Oh boy, Rats...you need to get an exterminator. 
Years ago, we had a rat, It took months to get rid of him, he was
so brazen...We walked around under our sink knocking over bottles
that were in his way while we were in the kitchen! 
Rats are smart and hard to trap...you need an exterminator, as well as
finding out how they’re getting in your house.
good luck.


----------



## 3onthetree (Dec 7, 2018)

spam coming . . .


----------



## Two Knots (Nov 12, 2011)

I was duped??? :surprise:
The nerve!


----------



## Two Knots (Nov 12, 2011)

Yeah Bud, I should tell ya my rat tail story...this brought back memories 
from many moons ago.:surprise:


----------



## Nik333 (Mar 1, 2015)




----------



## Two Knots (Nov 12, 2011)

Yikes, Danger Rat!


----------



## Nik333 (Mar 1, 2015)

3onthetree said:


> spam coming . . .



Do they get names from obituaries? 

https://www.losaltosonline.com/people/sections/obituaries/24624-J23022


----------



## MTN REMODEL LLC (Sep 11, 2010)

ORV,,,,Good point,,,,Basically make friends with them,,,you all will get along very well.
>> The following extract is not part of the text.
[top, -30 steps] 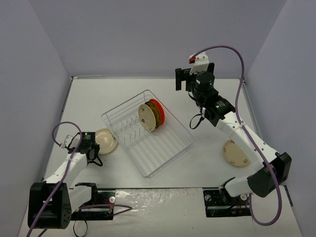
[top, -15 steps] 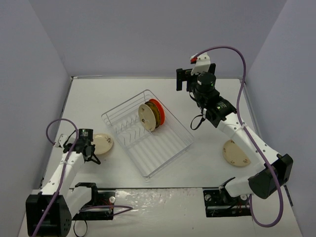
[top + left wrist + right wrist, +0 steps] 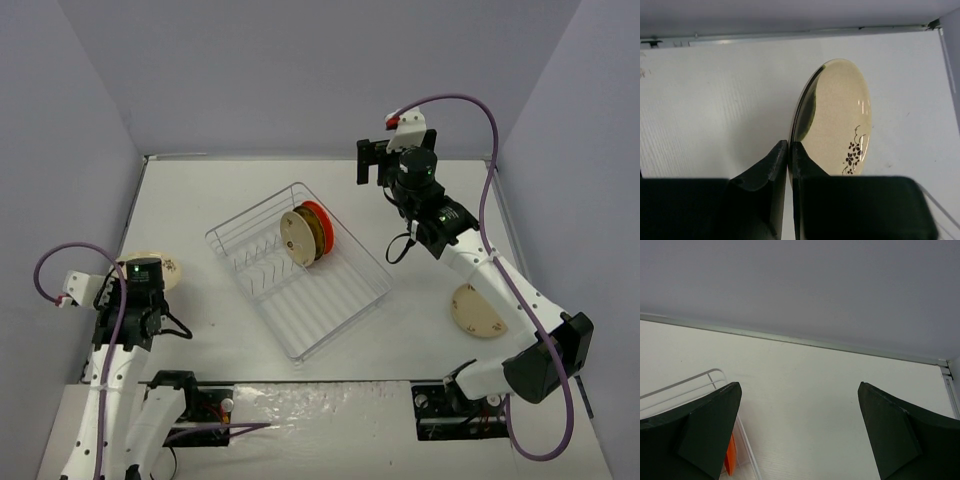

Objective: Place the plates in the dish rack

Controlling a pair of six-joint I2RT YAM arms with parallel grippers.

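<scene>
Jaws of the left gripper [image 3: 788, 157] are pinching tight on the rim of a cream plate [image 3: 840, 120] with dark flower marks, holding it on edge over the table's [image 3: 200, 190] left side, well apart from the dish rack [image 3: 325, 312]. A second cream plate [image 3: 296, 238], a brown plate [image 3: 322, 235] and an orange-red plate [image 3: 318, 209] are standing in the rack. The right gripper [image 3: 800, 440] is hovering wide open beyond the rack. A third cream plate [image 3: 478, 310] is lying at the table's right.

We note: cream plate [image 3: 837, 120] glossy, glazed | dish rack [image 3: 320, 310] smooth white-coated wire | table [image 3: 420, 330] matt white
</scene>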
(PSlease ... See and buy my new book on sale now...An Idiots Guide to Spamming and Changing Their Underware


----------



## surferdude2 (Nov 21, 2019)

Nik333 said:


> Do they get names from obituaries?
> 
> https://www.losaltosonline.com/people/sections/obituaries/24624-J23022


Perhaps they have computers where old Orville went, that's good news! Apparently they also have rats though.

Will Rogers reportedly said, "If there are no dogs in heaven then when I die I want to go where they go."

I just hope I don't go where the rats go! :devil3:


----------